Problem – Restate the data below word for word. Leave the images out.

Collected material –
■ ■ ■ ■ ■ ■ ■

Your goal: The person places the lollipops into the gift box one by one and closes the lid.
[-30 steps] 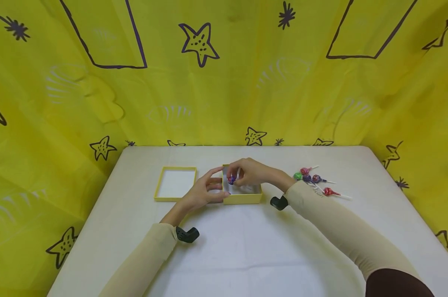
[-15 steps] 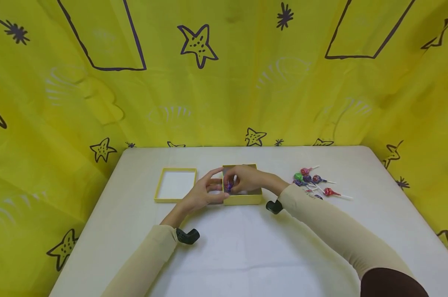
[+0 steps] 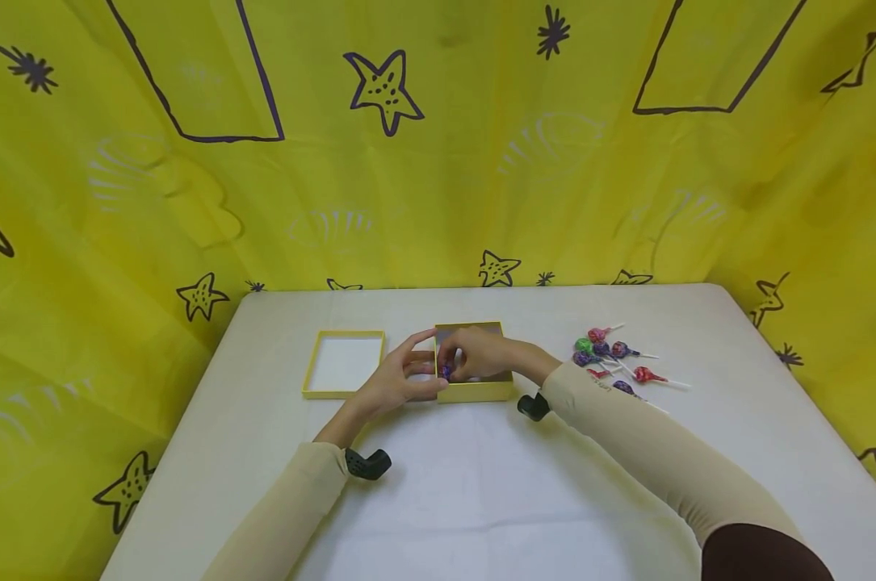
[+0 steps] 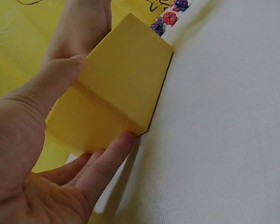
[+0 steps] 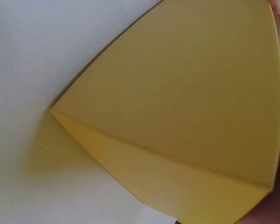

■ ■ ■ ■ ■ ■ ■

Problem solution –
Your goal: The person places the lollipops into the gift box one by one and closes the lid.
[-30 steps] 
[-15 steps] 
[+0 steps] 
[+0 steps] 
[+0 steps] 

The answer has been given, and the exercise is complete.